Using the listing below, copy exactly the lines from the one containing "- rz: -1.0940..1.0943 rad" to the one containing "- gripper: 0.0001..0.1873", both lines included, and no others.
*** INFORMATION PROVIDED ***
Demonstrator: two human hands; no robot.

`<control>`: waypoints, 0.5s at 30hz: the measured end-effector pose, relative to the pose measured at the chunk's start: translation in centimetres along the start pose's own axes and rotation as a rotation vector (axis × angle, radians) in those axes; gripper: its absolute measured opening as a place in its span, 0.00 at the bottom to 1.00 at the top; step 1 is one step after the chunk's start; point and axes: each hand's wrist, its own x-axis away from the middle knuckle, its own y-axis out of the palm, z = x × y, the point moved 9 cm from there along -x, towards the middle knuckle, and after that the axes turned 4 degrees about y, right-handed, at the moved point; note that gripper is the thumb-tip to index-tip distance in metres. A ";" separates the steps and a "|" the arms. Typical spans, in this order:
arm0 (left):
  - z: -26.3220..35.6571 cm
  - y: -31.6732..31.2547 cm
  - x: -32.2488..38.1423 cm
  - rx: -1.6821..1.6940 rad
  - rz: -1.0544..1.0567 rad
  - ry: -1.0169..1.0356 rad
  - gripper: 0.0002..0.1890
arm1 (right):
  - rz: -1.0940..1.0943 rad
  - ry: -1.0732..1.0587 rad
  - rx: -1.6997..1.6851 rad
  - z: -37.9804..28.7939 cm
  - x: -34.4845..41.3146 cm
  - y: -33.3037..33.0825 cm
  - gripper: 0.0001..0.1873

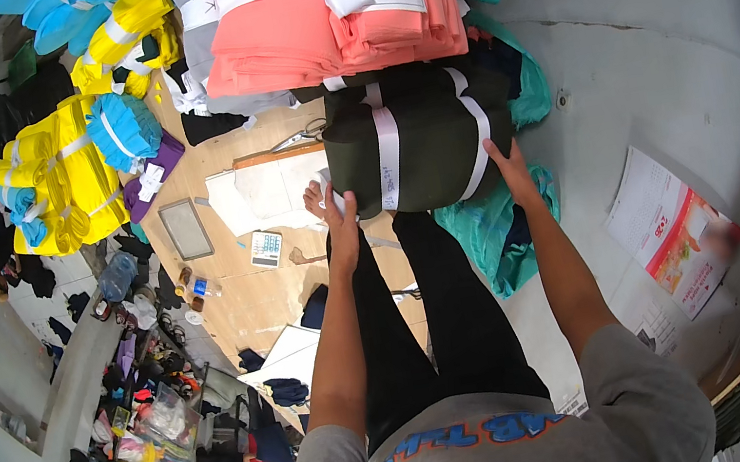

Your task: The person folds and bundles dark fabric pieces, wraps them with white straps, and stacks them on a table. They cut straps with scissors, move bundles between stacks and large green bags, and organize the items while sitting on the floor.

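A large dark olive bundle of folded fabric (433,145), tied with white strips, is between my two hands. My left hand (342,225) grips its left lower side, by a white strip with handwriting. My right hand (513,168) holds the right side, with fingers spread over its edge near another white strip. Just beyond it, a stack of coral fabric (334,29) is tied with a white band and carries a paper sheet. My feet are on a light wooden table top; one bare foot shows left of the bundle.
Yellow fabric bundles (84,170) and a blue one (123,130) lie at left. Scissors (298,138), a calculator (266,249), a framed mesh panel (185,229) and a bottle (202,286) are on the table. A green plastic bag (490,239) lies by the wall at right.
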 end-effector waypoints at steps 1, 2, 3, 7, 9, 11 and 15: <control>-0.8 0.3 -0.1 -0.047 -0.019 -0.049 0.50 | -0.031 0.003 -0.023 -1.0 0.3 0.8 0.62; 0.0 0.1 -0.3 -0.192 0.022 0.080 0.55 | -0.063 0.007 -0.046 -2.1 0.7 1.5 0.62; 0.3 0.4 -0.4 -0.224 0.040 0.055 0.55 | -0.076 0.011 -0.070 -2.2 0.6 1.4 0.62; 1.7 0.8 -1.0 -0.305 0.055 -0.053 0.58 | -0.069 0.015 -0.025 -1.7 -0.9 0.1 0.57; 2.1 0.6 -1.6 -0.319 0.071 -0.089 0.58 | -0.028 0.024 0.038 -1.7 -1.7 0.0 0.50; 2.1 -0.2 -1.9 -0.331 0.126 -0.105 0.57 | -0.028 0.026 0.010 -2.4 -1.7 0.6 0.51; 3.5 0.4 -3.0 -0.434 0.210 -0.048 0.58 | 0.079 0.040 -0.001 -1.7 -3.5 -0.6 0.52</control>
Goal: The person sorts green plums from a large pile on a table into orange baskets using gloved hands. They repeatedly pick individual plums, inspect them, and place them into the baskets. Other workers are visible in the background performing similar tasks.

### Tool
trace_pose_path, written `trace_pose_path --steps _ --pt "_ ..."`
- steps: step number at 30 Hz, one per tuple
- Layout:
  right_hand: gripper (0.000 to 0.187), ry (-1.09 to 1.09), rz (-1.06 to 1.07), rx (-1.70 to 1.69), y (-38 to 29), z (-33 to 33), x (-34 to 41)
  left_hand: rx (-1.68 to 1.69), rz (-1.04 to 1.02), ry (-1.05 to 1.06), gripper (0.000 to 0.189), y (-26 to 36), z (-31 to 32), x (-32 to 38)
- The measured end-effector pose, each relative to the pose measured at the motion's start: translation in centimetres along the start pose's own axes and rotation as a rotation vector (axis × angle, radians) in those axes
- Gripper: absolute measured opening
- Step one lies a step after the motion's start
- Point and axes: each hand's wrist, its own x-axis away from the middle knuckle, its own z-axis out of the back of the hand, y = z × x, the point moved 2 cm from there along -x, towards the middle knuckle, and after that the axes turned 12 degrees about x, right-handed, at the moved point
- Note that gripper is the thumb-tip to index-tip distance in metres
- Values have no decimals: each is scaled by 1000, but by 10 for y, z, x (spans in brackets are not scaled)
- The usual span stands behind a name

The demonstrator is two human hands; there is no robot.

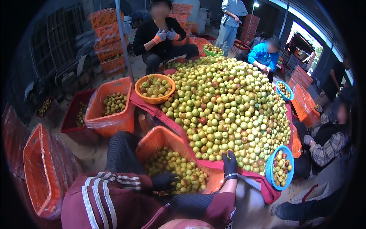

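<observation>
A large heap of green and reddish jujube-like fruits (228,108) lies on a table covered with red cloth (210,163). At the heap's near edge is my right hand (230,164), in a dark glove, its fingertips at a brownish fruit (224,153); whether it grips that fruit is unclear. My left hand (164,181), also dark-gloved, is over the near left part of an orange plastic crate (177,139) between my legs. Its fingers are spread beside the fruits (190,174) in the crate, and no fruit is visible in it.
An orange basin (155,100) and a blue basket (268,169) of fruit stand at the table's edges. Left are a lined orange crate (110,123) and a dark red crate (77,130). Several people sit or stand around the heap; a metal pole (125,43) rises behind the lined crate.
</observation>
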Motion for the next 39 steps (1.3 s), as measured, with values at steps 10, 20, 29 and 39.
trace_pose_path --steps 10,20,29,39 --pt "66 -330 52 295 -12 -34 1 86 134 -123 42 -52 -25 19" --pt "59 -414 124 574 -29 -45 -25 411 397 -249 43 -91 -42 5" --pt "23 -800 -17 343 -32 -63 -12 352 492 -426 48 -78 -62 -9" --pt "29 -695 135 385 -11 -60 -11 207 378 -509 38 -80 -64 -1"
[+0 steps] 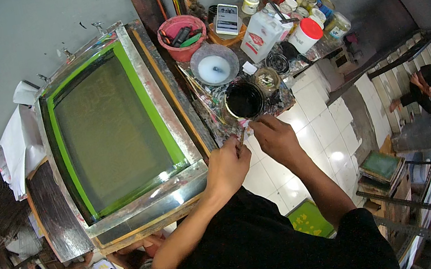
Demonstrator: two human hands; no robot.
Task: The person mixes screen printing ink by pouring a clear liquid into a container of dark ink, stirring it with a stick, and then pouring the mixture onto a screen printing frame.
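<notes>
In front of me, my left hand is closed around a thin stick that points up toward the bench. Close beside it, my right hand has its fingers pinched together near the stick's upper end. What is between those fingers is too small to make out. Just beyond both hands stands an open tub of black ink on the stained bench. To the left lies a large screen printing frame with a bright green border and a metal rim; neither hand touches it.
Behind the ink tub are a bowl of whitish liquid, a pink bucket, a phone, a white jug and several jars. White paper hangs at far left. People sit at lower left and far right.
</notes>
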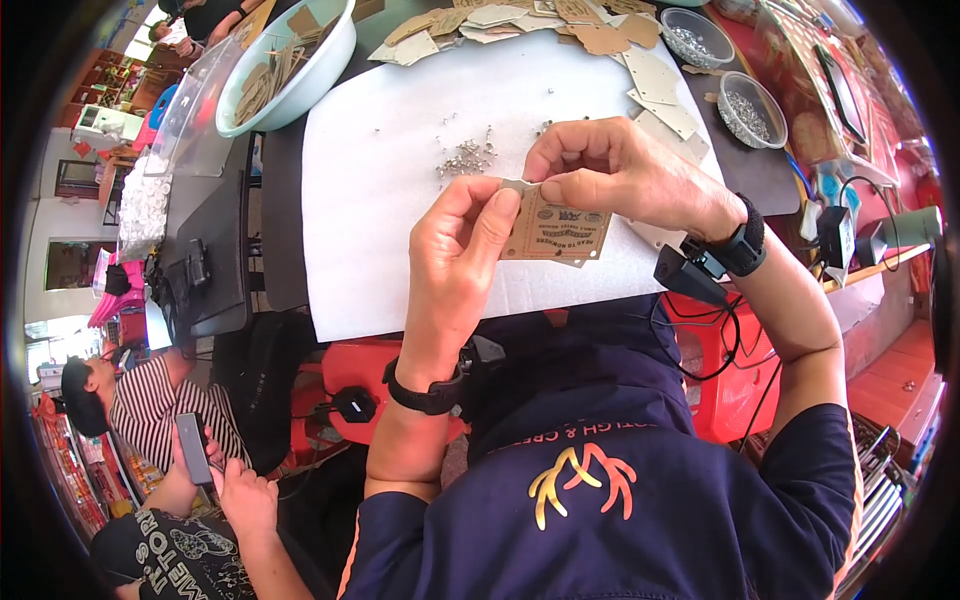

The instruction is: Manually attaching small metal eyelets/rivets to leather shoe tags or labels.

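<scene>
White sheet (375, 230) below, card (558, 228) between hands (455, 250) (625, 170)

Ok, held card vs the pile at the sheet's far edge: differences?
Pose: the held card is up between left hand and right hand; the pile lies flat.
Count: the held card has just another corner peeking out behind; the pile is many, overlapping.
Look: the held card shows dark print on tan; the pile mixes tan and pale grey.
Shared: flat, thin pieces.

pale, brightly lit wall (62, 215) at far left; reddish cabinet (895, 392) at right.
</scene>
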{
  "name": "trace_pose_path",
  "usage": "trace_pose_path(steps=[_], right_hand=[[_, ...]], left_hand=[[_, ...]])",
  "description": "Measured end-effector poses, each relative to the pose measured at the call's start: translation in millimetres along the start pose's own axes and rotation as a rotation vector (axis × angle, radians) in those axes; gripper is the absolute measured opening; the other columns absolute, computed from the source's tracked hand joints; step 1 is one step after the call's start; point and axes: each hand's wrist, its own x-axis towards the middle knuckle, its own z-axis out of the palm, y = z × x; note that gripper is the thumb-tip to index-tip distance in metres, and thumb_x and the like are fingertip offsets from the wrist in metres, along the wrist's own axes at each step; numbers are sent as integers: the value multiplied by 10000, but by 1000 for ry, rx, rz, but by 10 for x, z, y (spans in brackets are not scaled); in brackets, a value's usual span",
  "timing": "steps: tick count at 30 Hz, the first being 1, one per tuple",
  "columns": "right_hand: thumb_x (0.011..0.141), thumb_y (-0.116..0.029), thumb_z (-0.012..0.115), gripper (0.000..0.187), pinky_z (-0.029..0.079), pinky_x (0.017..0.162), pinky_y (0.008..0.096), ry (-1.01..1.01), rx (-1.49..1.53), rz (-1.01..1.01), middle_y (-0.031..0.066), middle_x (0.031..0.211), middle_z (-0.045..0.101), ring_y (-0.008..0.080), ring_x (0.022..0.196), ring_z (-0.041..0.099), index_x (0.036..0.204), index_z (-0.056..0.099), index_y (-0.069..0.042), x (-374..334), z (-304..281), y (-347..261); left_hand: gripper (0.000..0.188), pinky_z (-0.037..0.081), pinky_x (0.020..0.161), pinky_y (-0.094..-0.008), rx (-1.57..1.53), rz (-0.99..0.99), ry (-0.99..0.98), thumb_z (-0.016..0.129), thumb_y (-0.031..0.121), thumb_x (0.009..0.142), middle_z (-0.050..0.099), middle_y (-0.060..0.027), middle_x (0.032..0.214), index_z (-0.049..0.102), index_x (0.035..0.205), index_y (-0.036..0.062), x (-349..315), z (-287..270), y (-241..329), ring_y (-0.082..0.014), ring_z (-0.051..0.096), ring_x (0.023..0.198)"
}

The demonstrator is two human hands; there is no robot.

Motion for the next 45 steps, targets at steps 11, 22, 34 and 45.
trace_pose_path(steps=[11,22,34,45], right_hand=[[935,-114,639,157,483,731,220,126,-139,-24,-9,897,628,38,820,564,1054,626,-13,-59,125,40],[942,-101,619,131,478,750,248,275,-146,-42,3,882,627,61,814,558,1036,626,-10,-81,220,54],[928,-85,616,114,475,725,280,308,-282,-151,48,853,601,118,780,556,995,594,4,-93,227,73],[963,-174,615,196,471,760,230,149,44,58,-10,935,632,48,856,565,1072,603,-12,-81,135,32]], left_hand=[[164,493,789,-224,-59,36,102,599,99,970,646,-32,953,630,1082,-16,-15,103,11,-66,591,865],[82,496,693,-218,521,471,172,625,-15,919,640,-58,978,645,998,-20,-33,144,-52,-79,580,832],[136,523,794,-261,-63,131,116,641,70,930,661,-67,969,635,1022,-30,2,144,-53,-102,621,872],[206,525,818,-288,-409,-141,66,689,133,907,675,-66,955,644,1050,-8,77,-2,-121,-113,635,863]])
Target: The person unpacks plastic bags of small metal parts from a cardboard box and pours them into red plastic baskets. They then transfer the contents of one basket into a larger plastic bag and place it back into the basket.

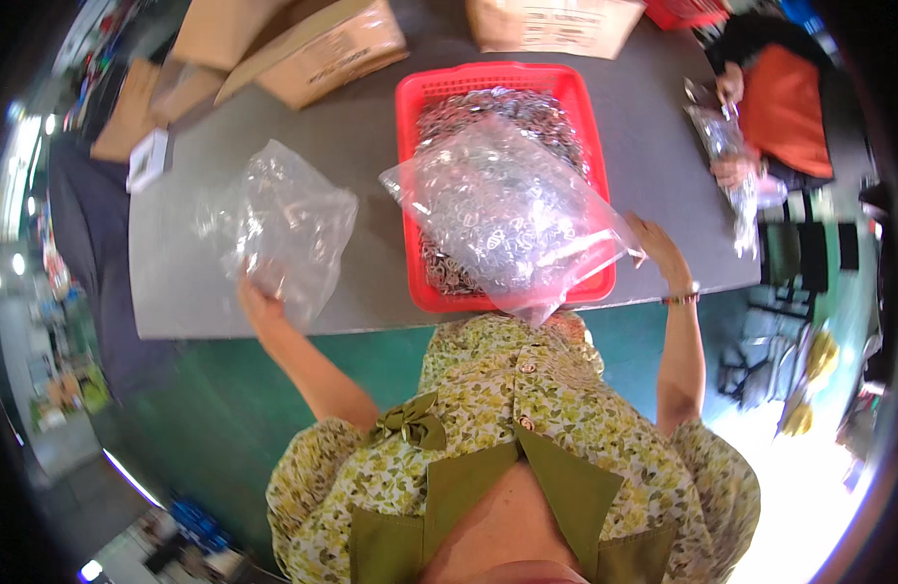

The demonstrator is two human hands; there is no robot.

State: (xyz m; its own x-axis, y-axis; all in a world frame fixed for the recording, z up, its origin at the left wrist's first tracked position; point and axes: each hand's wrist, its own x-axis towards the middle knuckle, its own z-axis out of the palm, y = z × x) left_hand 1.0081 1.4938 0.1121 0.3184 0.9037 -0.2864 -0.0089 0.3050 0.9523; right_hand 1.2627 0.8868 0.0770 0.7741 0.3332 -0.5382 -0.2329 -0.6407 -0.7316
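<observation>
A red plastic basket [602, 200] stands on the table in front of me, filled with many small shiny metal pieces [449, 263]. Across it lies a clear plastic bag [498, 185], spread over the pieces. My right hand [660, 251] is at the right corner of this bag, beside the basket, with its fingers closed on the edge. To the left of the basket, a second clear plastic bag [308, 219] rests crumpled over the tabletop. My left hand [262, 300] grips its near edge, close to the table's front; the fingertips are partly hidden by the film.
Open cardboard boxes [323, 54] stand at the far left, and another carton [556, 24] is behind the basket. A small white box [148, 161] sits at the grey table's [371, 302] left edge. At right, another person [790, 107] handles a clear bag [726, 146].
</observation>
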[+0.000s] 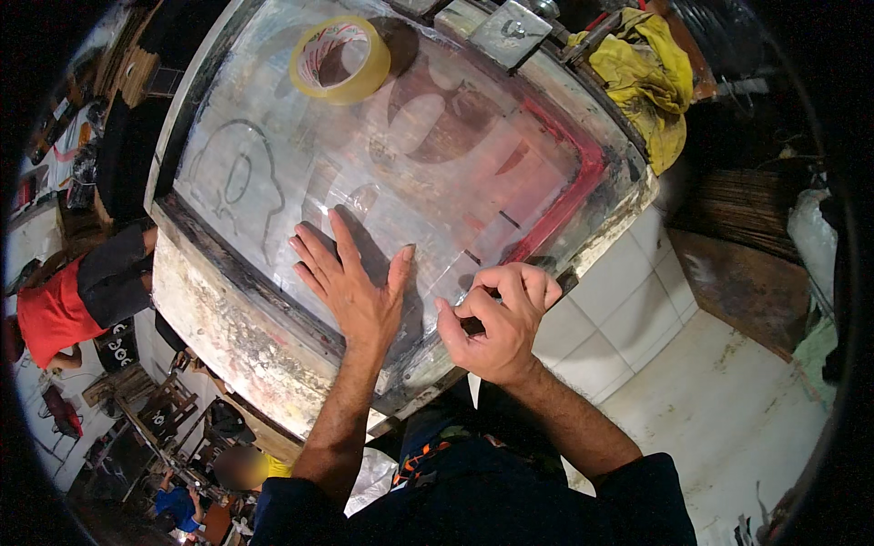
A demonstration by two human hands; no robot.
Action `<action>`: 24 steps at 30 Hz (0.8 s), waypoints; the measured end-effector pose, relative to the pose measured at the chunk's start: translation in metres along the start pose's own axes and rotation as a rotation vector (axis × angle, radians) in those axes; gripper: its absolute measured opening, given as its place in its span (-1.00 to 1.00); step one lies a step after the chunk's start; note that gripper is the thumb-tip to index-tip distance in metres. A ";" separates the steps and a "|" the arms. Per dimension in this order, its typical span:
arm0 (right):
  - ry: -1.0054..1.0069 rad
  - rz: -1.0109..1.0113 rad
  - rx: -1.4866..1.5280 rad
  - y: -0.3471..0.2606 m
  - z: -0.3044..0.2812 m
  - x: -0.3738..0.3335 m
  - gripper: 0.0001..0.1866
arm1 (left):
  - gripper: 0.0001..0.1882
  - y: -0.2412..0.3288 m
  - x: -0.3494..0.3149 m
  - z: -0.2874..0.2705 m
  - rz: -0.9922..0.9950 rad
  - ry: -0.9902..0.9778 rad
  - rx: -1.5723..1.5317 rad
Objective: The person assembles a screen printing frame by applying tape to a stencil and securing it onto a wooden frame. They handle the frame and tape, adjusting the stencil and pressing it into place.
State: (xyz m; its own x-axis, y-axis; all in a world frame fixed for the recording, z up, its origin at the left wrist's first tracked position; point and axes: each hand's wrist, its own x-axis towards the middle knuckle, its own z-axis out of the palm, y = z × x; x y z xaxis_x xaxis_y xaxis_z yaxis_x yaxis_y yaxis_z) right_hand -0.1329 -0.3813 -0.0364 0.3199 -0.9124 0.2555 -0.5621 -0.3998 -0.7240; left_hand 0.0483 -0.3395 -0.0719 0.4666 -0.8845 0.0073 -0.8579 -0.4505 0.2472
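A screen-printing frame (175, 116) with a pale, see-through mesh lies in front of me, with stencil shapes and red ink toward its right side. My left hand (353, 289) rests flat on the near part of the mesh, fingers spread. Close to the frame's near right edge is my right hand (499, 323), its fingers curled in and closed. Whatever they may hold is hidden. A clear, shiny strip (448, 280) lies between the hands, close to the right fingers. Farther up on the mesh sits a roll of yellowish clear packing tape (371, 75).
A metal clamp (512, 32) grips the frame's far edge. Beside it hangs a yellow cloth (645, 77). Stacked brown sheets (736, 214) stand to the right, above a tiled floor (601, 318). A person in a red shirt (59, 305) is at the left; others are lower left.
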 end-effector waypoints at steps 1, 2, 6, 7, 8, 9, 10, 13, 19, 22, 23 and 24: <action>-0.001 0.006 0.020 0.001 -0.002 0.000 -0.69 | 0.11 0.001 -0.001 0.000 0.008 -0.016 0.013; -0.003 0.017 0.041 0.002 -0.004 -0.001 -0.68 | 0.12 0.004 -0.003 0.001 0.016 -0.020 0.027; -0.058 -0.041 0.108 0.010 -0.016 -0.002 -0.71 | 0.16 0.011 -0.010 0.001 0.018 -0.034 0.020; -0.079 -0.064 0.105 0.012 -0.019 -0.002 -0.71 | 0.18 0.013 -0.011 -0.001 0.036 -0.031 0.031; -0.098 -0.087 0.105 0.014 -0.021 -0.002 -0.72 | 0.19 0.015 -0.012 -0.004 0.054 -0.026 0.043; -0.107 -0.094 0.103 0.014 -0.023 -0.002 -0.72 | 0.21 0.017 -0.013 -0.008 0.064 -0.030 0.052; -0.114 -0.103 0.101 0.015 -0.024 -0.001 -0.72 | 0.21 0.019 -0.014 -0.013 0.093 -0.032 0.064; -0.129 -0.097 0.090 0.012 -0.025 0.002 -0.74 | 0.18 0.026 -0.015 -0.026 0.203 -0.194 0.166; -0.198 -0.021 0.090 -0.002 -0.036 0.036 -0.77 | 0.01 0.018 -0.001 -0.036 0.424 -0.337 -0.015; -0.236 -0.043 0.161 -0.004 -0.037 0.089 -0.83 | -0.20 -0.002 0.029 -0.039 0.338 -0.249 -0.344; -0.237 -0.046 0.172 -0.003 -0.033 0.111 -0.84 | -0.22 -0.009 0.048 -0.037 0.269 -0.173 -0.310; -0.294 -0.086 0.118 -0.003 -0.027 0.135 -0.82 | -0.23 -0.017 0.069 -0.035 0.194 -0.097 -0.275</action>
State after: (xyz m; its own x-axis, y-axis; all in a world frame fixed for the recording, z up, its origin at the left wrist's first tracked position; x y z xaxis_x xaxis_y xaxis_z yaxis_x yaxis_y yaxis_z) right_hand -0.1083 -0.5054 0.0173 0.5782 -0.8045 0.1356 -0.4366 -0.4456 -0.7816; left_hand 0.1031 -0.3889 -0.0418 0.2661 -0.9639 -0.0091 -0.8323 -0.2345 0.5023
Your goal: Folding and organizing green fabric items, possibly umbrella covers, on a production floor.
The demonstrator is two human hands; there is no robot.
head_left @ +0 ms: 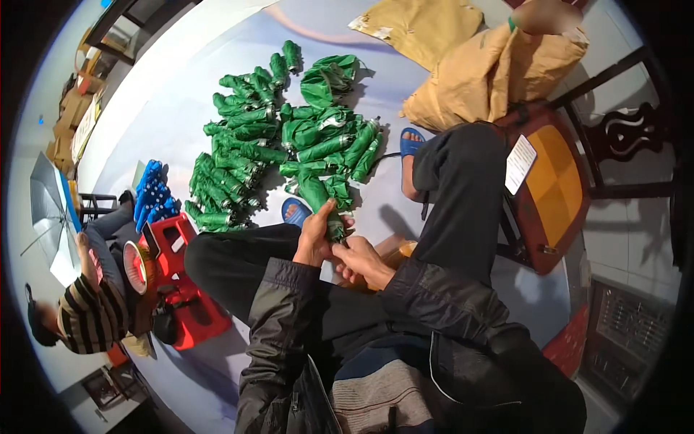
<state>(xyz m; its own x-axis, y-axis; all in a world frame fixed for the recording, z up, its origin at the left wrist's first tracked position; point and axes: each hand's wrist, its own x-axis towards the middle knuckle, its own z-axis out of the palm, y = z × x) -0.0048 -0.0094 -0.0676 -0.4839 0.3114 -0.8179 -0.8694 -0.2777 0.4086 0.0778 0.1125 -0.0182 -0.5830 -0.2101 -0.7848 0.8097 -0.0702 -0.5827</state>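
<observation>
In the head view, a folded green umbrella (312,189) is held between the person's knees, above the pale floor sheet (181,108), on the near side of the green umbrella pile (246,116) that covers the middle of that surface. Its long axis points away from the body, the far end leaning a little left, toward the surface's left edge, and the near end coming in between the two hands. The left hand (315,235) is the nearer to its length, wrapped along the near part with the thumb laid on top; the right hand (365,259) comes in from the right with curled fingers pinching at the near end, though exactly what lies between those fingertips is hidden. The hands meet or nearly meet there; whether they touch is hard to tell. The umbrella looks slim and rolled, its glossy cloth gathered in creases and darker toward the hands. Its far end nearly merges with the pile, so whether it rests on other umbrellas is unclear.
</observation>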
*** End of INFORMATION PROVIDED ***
# EXPECTED OUTPUT
  - rz: -1.0940..1.0943 rad
  - ry: -1.0732..1.0587 rad
  - rx: -1.6997..1.6851 rad
  - z: -37.9804..28.7939 cm
  - x: -34.4845..41.3146 cm
  - y: -33.3037..33.0825 cm
  - gripper: 0.0001..0.1873

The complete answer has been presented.